# Work instruction:
Quote exactly and only this range of lines in the data below: the line that holds "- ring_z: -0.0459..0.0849" to the line that holds "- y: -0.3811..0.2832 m", both included.

☆ ☆ ☆ ☆ ☆

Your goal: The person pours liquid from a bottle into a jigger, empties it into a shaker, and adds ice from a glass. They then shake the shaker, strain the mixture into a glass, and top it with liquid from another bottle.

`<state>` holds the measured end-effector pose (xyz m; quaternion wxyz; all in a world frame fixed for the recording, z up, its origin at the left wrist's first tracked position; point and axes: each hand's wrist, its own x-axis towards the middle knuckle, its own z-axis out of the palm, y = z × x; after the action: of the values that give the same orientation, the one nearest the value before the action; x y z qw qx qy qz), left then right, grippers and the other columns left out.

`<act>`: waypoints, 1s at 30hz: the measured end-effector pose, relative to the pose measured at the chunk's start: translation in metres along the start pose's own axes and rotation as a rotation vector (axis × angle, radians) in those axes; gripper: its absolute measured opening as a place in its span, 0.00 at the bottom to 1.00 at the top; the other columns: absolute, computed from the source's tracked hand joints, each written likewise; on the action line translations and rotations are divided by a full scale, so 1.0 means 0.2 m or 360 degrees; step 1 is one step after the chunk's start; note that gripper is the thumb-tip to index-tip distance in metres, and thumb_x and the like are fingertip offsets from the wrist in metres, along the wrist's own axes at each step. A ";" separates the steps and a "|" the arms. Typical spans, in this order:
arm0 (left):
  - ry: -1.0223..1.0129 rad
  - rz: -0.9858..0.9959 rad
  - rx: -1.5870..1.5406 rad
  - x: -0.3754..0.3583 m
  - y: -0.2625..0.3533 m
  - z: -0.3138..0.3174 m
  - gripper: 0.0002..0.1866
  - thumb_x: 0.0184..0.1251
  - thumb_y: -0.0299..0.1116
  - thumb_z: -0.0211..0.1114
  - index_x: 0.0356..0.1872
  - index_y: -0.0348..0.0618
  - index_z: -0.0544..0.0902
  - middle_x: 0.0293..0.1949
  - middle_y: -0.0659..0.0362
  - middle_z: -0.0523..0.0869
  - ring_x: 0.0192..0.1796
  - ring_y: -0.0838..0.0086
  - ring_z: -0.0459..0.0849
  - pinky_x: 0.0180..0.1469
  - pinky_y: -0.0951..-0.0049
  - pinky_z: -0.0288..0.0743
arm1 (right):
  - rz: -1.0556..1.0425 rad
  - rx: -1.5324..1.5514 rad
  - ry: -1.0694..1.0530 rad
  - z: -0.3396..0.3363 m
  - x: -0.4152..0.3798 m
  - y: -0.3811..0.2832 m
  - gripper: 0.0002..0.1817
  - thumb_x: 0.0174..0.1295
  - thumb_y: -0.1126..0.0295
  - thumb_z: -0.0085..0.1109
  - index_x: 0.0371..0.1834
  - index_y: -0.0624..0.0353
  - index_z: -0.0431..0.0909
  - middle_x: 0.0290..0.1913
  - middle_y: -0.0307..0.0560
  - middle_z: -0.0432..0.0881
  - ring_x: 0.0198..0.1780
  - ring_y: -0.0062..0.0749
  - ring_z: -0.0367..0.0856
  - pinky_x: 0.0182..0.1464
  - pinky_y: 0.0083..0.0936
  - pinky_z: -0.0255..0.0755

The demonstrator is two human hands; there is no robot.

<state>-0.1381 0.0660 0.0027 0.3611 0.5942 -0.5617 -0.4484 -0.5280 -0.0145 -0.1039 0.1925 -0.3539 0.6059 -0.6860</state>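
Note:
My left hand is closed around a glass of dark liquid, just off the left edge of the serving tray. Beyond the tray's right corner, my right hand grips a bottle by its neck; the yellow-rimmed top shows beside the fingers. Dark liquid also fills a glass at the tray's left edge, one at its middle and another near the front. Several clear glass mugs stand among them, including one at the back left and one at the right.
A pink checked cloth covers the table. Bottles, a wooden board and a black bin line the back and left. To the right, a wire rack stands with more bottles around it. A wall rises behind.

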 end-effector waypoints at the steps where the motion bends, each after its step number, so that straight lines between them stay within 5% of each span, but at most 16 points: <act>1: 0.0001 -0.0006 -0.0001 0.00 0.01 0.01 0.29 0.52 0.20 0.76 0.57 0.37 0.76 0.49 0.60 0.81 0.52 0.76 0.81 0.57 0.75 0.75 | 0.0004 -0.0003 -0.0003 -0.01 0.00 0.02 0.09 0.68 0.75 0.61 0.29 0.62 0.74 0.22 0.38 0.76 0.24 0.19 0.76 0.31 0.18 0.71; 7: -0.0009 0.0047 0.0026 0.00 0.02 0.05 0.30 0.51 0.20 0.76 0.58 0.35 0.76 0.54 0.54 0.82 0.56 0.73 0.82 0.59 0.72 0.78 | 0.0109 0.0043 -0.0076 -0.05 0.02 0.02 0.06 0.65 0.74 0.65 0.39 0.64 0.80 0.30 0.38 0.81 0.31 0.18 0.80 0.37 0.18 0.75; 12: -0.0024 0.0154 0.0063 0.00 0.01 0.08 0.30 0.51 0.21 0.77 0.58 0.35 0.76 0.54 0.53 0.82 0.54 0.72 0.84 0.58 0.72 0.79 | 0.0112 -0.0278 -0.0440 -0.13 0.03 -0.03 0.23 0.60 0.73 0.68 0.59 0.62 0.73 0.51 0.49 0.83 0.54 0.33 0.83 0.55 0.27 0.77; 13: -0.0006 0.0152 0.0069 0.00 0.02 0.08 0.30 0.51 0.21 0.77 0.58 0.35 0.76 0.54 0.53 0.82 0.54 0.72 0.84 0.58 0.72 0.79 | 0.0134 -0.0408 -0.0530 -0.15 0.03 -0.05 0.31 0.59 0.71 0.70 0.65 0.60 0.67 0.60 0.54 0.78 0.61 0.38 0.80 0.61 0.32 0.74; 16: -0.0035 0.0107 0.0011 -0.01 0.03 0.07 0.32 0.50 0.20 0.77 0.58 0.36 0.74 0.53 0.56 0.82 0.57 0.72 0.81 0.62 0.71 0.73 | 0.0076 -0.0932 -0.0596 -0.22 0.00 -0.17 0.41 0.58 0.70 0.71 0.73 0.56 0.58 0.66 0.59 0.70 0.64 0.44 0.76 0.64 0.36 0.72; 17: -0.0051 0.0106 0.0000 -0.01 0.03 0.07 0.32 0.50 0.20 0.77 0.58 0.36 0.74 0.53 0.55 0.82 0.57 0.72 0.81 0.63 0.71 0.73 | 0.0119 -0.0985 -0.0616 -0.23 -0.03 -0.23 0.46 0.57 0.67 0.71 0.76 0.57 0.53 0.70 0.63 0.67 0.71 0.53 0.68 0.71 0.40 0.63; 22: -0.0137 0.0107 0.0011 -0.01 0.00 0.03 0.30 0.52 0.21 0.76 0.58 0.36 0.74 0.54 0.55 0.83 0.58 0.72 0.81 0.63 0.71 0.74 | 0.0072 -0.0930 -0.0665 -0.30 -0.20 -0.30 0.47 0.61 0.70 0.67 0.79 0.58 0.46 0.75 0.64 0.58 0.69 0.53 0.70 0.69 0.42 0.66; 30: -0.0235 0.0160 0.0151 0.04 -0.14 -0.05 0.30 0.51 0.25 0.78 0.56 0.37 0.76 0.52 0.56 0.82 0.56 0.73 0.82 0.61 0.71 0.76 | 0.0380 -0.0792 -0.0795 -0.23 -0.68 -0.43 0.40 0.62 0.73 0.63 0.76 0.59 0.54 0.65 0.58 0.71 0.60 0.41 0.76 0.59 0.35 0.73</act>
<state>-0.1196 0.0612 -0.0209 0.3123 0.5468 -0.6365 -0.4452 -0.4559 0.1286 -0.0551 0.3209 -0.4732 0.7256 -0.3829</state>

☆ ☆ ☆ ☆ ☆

# Task answer:
  - ring_z: -0.0459..0.0849
  - pinky_x: 0.0180..0.1469
  - pinky_y: -0.0951..-0.0049
  - pinky_z: -0.0288..0.0743
arm1 (right):
  - rz: -1.0556..1.0425 rad
  - rx: -1.5324..1.5514 rad
  - ry: -1.0694..1.0530 rad
  - z: -0.3396..0.3363 m
  - x: -0.4152..0.3798 m
  - y: -0.3811..0.2832 m

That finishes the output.